What is being asked.
Please give back, exactly as written, the lines from the line with "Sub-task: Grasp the" to the line with "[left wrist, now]" in the listing below, leaving out all pictures.
[Collected material Boundary: Start]
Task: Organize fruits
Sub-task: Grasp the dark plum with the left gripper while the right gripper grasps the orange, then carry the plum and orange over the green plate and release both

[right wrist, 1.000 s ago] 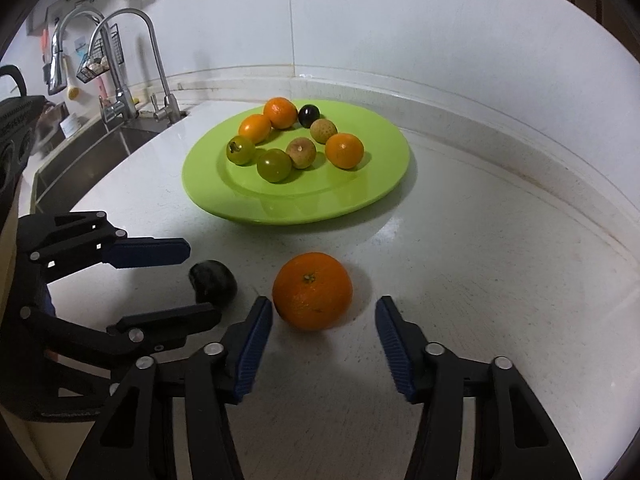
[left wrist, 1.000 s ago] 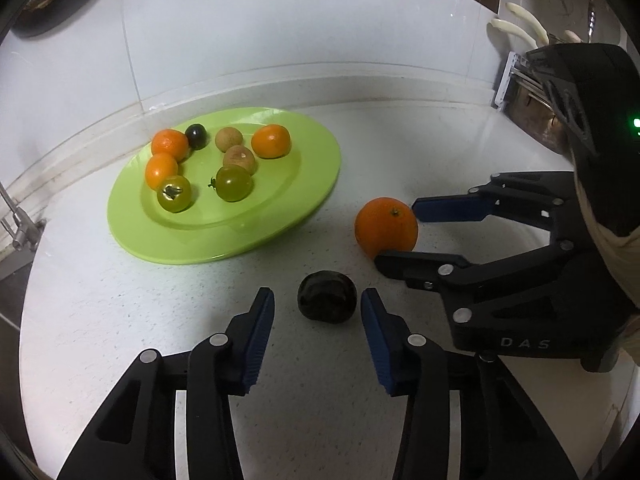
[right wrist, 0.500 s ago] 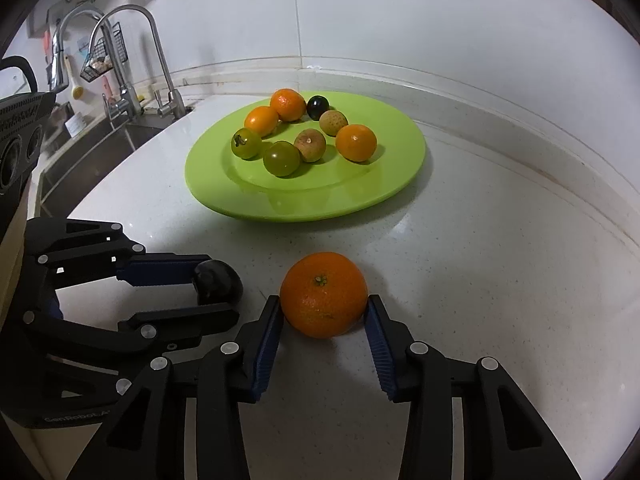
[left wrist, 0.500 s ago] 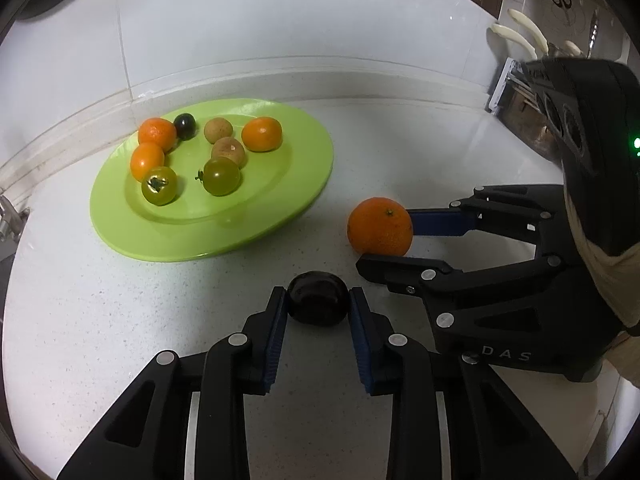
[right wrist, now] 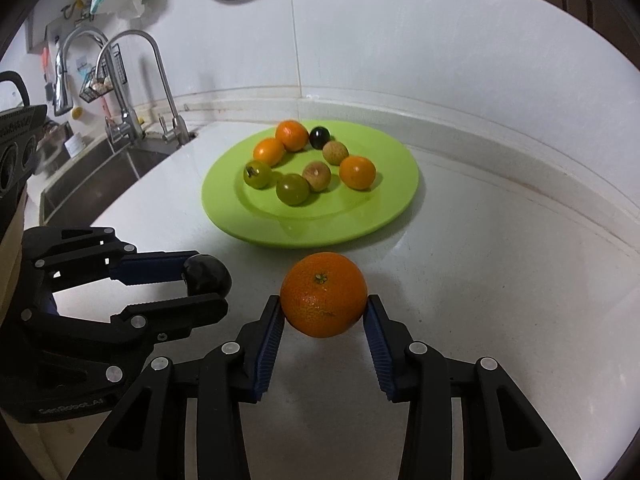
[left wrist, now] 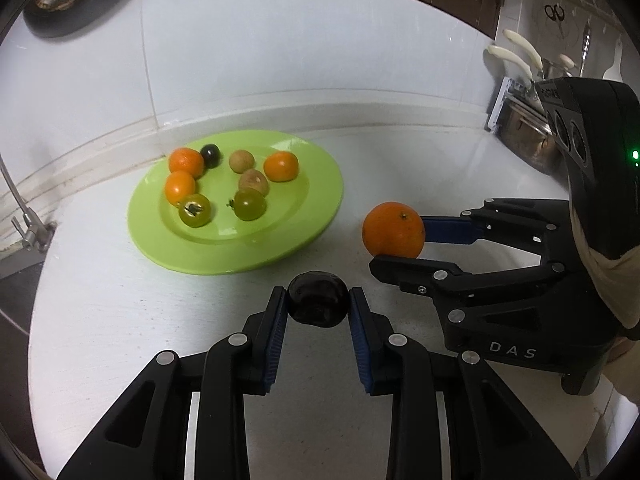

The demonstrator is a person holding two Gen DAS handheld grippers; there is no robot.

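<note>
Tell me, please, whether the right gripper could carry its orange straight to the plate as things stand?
Probably yes: the right gripper is shut on the orange, the counter ahead is bare, and the plate has free room at its near side.

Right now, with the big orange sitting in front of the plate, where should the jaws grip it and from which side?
Grip the orange across its widest middle, coming in low and level from the near side, away from the green plate. It is round with its stem end tilted up toward the camera, so side contact at the equator is safest. The right gripper already has it that way, blue pads against both flanks.
</note>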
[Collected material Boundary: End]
Answer below.
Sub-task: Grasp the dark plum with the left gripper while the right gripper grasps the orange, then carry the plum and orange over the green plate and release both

[right wrist, 1.000 s ago] 
[left wrist, 1.000 s ago] 
[right wrist, 0.500 s ago] 
[left wrist, 0.500 s ago] 
[right wrist, now] 
[left wrist, now] 

The response to this exercise is done.